* **TASK TO COMPLETE**:
Write out, please, the lines from the beginning of the material to the line with "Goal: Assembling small", including both ends and nothing else.

○ ○ ○ ○ ○ ○ ○

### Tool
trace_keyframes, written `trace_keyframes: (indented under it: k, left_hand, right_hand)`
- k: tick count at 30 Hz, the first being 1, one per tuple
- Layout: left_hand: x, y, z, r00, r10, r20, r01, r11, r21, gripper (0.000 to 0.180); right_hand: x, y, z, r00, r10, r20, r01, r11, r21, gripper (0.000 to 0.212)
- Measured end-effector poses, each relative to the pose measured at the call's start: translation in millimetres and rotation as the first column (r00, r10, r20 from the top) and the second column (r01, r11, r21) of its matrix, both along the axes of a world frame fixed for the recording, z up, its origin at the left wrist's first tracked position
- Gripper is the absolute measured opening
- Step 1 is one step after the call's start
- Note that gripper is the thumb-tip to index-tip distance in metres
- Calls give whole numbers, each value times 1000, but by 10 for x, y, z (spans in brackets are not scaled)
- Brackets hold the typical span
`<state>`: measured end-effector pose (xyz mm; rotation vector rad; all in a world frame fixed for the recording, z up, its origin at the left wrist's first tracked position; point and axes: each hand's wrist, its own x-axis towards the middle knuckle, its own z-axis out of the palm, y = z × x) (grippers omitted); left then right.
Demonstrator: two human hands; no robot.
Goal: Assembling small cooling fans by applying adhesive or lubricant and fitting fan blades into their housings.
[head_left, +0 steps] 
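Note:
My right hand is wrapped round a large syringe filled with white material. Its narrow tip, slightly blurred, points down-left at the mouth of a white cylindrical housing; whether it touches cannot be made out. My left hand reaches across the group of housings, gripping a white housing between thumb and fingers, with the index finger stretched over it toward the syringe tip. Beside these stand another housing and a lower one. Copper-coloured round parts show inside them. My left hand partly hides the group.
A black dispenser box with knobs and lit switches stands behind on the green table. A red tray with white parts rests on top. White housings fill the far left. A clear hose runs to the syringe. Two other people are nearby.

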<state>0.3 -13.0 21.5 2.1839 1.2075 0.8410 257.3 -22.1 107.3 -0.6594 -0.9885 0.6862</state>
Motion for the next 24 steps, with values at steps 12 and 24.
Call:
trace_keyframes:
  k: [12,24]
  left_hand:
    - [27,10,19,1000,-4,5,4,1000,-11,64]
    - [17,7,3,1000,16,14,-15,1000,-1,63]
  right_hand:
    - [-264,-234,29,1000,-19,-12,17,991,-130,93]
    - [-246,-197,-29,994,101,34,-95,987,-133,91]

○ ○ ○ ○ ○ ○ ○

* **OUTPUT FOR THIS TASK**:
### Tool
trace_keyframes, written `trace_keyframes: (indented under it: k, left_hand, right_hand)`
- k: tick count at 30 Hz, the first being 1, one per tuple
- Layout: left_hand: x, y, z, r00, r10, r20, r01, r11, r21, gripper (0.000 to 0.180); right_hand: x, y, z, r00, r10, r20, r01, r11, r21, gripper (0.000 to 0.212)
- Measured end-effector poses, each relative to the pose measured at the call's start: translation in millimetres and rotation as the first column (r00, r10, r20 from the top) and the second column (r01, r11, r21) of its matrix, both along the axes of a world frame fixed for the recording, z up, its origin at the left wrist's first tracked position
- Gripper is the absolute measured opening
- Step 1 is one step after the call's start
- Note that gripper is the thumb-tip to index-tip distance in metres
- Calls give whole numbers, each value times 1000, but by 10 for x, y, z (spans in brackets are not scaled)
- Brackets hold the typical span
`<state>`: measured end-effector pose (xyz mm; rotation vector rad; all in a world frame fixed for the recording, z up, its origin at the left wrist's first tracked position; point and axes: each hand's wrist, its own x-axis towards the middle knuckle, its own z-axis out of the palm, y = z × x) (grippers omitted); left then right.
Demonstrator: two human hands; no robot.
Goal: Assembling small cooling fans by applying adhesive or lubricant and fitting fan blades into their housings.

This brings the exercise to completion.